Più basso di un peso medio, Carter aveva una forza e una velocità che lo rendevano imprevedibile, inarrestabile come un uragano. L’unico modo per fermare i suoi colpi fu quello di riversare su di lui l’accusa di un triplice omicidio, facendo ingiustamente scontare a un nero quasi venti anni di prigione.
“Come può la vita di un tale uomo essere nelle mani di gente così folle?”, cantava Bob Dylan; come può un innocente vedere la sua carriera, la sua libertà, la sua intera vita spezzata da una motivazione a sfondo razziale?
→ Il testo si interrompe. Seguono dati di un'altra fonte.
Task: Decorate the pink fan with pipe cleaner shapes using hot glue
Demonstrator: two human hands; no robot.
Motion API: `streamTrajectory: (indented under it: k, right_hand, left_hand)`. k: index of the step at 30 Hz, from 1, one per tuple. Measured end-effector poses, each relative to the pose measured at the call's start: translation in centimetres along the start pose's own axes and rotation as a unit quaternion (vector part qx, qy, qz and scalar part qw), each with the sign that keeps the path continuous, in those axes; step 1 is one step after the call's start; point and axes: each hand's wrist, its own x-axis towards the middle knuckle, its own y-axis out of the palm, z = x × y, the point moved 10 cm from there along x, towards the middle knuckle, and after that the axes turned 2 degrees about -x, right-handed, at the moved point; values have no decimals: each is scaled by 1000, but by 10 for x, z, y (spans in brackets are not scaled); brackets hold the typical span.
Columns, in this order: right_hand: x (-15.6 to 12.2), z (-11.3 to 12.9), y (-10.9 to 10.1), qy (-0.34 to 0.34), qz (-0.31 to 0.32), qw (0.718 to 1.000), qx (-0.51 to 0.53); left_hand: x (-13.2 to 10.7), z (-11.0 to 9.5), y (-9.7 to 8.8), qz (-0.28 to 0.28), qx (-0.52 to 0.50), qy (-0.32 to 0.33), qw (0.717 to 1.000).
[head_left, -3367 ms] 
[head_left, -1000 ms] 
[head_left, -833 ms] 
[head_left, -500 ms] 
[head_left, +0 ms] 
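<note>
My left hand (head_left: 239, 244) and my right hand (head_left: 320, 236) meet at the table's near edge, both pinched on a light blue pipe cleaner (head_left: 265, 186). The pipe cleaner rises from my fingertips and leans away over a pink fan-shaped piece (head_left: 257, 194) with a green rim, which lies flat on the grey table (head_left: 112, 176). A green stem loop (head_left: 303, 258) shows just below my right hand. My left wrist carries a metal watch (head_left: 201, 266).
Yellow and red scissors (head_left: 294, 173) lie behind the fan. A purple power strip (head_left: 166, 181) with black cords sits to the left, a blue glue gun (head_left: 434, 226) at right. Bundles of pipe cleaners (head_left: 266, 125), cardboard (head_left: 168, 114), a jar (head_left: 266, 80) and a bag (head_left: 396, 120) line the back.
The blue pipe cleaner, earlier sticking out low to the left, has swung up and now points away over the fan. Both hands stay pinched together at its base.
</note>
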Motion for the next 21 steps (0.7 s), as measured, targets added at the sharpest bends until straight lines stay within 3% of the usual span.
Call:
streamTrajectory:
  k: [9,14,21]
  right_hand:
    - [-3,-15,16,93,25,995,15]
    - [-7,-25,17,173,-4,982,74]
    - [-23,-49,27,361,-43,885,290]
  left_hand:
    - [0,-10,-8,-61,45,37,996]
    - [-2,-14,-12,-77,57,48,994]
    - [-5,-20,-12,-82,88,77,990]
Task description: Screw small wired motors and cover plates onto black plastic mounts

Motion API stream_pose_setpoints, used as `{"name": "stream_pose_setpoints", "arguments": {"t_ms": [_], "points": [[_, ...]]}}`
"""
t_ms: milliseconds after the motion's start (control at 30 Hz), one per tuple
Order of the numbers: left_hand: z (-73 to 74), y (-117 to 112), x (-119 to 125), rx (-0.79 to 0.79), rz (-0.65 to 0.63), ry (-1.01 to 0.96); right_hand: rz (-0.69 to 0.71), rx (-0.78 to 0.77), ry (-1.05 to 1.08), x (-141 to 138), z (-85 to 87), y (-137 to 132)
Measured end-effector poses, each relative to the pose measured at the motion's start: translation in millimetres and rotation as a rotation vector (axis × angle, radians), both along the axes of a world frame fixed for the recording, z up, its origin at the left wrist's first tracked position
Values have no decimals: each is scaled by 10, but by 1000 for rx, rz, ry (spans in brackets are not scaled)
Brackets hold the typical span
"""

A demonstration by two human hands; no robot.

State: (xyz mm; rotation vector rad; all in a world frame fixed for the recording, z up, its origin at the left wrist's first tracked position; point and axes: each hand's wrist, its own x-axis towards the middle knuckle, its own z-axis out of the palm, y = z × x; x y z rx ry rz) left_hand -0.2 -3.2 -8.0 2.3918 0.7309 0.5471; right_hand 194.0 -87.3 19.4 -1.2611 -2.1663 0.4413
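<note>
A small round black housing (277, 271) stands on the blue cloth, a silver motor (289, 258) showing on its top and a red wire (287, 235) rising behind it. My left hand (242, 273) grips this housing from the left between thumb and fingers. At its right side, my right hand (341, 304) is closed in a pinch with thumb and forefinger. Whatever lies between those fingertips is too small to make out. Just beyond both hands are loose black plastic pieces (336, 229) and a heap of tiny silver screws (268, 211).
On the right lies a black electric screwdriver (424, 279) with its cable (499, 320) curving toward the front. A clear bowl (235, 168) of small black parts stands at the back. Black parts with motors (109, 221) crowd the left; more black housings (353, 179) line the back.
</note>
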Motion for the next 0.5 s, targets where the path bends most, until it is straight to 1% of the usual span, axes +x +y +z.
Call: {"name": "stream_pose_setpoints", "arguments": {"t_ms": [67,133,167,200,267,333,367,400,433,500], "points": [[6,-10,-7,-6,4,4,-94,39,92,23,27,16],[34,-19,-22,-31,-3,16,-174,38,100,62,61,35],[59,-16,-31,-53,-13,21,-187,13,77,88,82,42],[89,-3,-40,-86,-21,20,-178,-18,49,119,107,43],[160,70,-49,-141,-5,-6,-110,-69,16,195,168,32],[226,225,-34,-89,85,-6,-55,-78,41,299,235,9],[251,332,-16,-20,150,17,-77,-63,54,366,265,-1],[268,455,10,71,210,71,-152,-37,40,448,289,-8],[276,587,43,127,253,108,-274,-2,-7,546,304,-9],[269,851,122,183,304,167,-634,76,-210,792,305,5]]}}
“Nel vederlo così palesemente incastrato, mi sono vergognato di vivere in un Paese dove la giustizia è un gioco” (“Hurricane”), dove la giustizia diviene un pericolo, un oltraggio, un crimine. Probabilmente, più che per le 27 vittorie su 40 incontri combattuti, la cintura di Campione del Mondo conferitagli dal World Boxing Council nel 1993 fu un tentativo di riscatto simbolico per quell’assenza forzata dal ring dove, a detta di Benvenuti, sarebbe di sicuro divenuto uno dei più grandi pugili della storia visto il suo temperamento, “unito a un fisico straordinario e ad una gran voglia di combattere” (Nino Benvenuti).
“Ma il tempo, il tempo chi glielo rende? Chi gli dà indietro quelle stagioni di vetro e sabbia, chi gli riprende la rabbia e il gesto, donne e canzoni, gli amici persi, i libri mangiati, la gioia piana degli appetiti, l’arsura sana degli assetati, la fede cieca in poveri miti?” (Francesco Guccini).
Un povero mito, Rubin Carter, che non si è mai definito uno stinco di santo ma di certo non è mai stato un assassino. L’unica consolazione oggi, a pochi giorni dalla morte per un cancro alla prostata, è quella di vedere il suo nome accanto alle grandi stelle del pugilato, rispettato e onorato come un valente campione con la sola colpa di aver scelto, negli anni sbagliati, uno sport che non gradiva vedere uomini di colore brillare sulle cime delle classifiche.
“Incarcerarono il mio corpo, non riuscirono mai a farlo con la mia mente”, e non riuscirono a farlo neanche con la sua dignità di uomo e di campione che in quei venti anni di prigionia ha lasciato un intero Paese a riflettere sulle idiozie di una discriminazione razziale, di un’ingiustizia subita senza riscontrare la volontà di vendetta che, se mai ci fosse stata, nessuno avrebbe avuto il coraggio di recriminargli.
“Ecco la storia di Hurricane, l’uomo che sarebbe potuto diventare il campione del mondo” (Bob Dylan), l’uomo che, in un modo o nell’altro, alla fine lo è diventato.